There is a proliferation of articles and posts about the benefits of pole dancing. Everyone is completely shocked that pole is harder than it looks, especially Jennifer Lopez. After one class purchased with a Groupon, bloggers everywhere are evangelical about how pole dancing is actually a good workout, you guys! Cardio! Body weight training! Flexibility! Fun!
Despite my sarcasm, I’m really glad people are giving it a try. What you won’t get from those articles and posts is what actually happens to you and your body, both for better or for worse.
At this moment, I weigh the same as I did when I first started pole dancing 6 years ago. However, my body looks completely different. I swapped muscle for fat, and my abs showed up for the party. I look dope. In fact, I can’t think of a single person I know whose body didn’t change for the better in some way because of pole dancing—and "for the better" can mean weight loss, weight gain, more strength, more flexibility, better movement, more awareness, or stronger stamina. That said, I still have all the same issues in my head about my body that require constant vigilance. Are we in the Trust Tree? Because I have a confession to make: I currently have visible abs, but sometimes I worry they’ll disappear as mysteriously as they showed up. I sometimes ask my husband and trusted friends if they can still see them. I flex and take selfies in different light to make sure they are still there. Don’t judge me! I know it’s fucked up, but that’s my point: pole didn’t solve my body issues by handing me a dope body. It did, however, force me to confront my body issues head on. Working out in a bikini in front of a huge mirror 4 times a week will do that to ya.
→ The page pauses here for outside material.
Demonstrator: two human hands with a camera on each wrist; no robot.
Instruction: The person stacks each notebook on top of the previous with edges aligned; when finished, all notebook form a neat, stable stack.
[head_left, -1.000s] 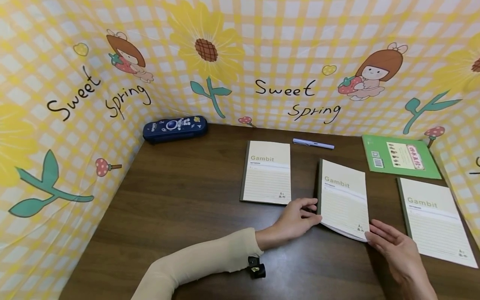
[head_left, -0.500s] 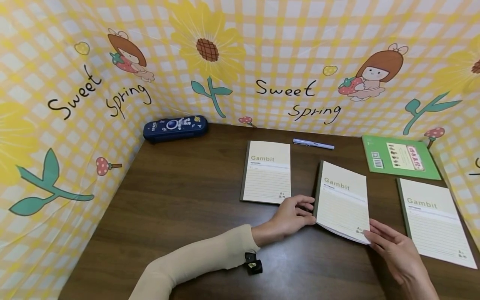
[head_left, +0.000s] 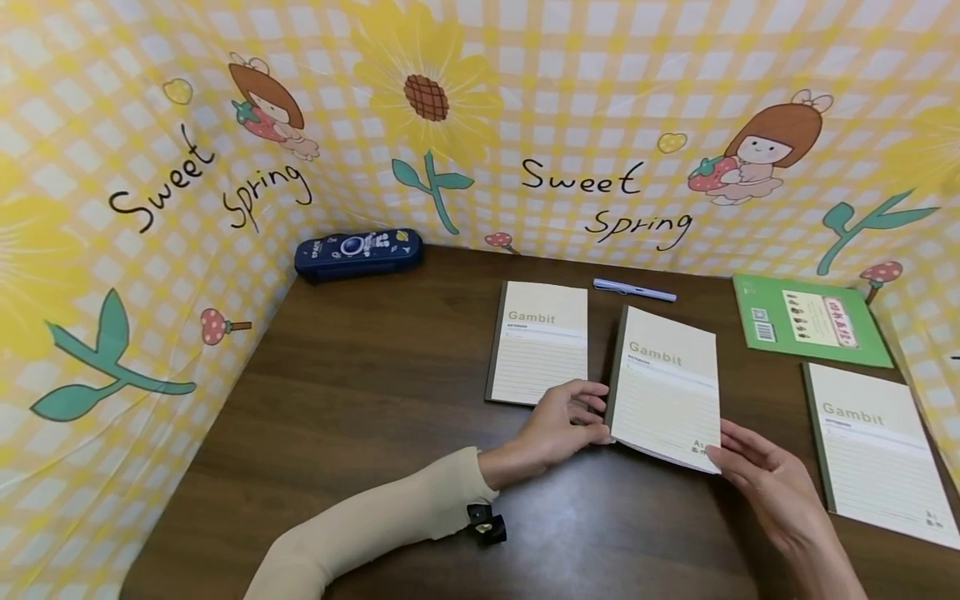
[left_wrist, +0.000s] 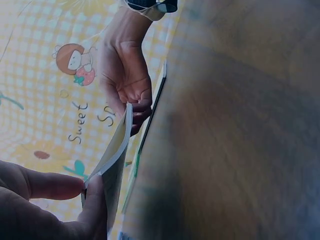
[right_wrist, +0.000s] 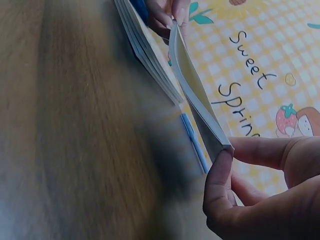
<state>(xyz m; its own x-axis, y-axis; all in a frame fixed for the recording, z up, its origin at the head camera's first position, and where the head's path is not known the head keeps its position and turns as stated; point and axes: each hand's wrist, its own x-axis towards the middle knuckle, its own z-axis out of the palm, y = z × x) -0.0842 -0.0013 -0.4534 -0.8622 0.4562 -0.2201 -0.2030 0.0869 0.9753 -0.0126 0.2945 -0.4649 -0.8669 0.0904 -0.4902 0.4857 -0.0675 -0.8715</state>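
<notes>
Tiny lettering (head_left: pixel 699 451) on held notebook (head_left: pixel 663 392) illegible

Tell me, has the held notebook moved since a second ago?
Yes: in the head view, the held notebook has shifted left against the pen.

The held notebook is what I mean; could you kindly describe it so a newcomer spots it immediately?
On the brown table, look right of the dark-blue pencil case. Between the left notebook and right notebook, the held notebook alone is gripped by the left hand and right hand.
</notes>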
Bottom Line: You are already dope; you just don’t know it yet.
I was coached properly as a newbie about how to engage to protect my shoulders, but that doesn’t mean I had the body awareness to do it right every time. Even if you do execute safely and have keen kinesthetic awareness, your full body weight is swinging around in the air by one arm; injury is likely. Every pole dancer is one reverse grab away from a shoulder injury, and if you think it won’t be you, you’re next. Pretty much all my favorite pole dancers on Instagram go dark for 3-4 months, then pop back up in my feed with a post saying, “Sorry I was gone for awhile, guys! I was on rest after shoulder surgery!” A quick scroll through their feed shows why—aerial windmill castoffs? Twisted grip deadlifts? One girl I followed for inspo literally started every combo the same way—hanging by her right arm on spin for 3 revolutions before inverting. It was like watching a car crash in slow motion. I’d scream, “Don’t do it!” at her IG videos, but somehow she never heard me.
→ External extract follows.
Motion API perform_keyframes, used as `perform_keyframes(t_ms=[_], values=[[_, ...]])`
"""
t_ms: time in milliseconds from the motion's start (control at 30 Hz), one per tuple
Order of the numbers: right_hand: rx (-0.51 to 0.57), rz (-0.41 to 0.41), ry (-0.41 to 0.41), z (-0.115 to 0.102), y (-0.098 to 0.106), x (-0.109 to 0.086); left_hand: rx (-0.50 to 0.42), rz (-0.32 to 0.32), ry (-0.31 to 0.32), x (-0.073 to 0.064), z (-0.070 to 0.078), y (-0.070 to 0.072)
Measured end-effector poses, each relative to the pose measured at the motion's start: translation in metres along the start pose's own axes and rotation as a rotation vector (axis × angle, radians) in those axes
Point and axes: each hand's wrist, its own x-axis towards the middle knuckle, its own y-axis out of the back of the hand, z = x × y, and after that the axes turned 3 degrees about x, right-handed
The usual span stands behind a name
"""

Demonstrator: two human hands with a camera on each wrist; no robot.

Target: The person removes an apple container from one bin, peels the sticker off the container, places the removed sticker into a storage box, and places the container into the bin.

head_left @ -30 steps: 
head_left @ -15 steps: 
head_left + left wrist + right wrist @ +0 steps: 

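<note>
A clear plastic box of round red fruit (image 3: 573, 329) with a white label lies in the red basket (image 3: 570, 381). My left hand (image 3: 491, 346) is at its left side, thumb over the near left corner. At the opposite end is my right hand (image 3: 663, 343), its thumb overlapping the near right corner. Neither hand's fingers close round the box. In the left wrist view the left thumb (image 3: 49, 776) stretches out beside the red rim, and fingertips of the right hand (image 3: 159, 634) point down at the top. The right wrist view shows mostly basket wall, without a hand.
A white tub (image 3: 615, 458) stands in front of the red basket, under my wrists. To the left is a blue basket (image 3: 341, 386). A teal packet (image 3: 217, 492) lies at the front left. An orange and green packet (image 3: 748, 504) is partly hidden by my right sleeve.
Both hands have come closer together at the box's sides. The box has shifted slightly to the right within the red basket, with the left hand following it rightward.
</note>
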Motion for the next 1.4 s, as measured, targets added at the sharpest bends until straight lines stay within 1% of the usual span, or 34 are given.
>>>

Bottom Line: It’s okay to take a hard pass at some moves.
3. You will lose your sense of modesty.
At first it will be great. You’ll feel liberated from the shackles of body shame, and you’ll start wearing smaller clothing. You’ll take selfies in the big studio mirrors. You’ll have a little extra wiggle in your walk. Then, you’ll start saying things like, “It’s fine, I’ll just change my clothes here.” Then, you’ll start saying thinks like, “It’s fine, I’ll just change my clothes here” in public places. Around strangers who aren’t pole dancers. Around your friends and family. You'll be the nakedest person in your friend group. Those close to you will whisper things like, “I can see your nipples through your top.” or “Your butt is out!” and you’ll look at them confusedly because you don’t understand what the problem is.
Bottom Line: People will be horrified for you, but don’t worry: you won’t care.
I still struggle with the way I look and feel, with limitations and injuries, and with how others perceive me, but a woman's relationship status with her body is pretty much always set at "It's complicated." Where a younger me whined, "I just want to look good naked!" an older me answers, "You do and you always did." but there's a smarter me on the other side of the room whispering "You are more than just your body, you know." And that is the naked truth.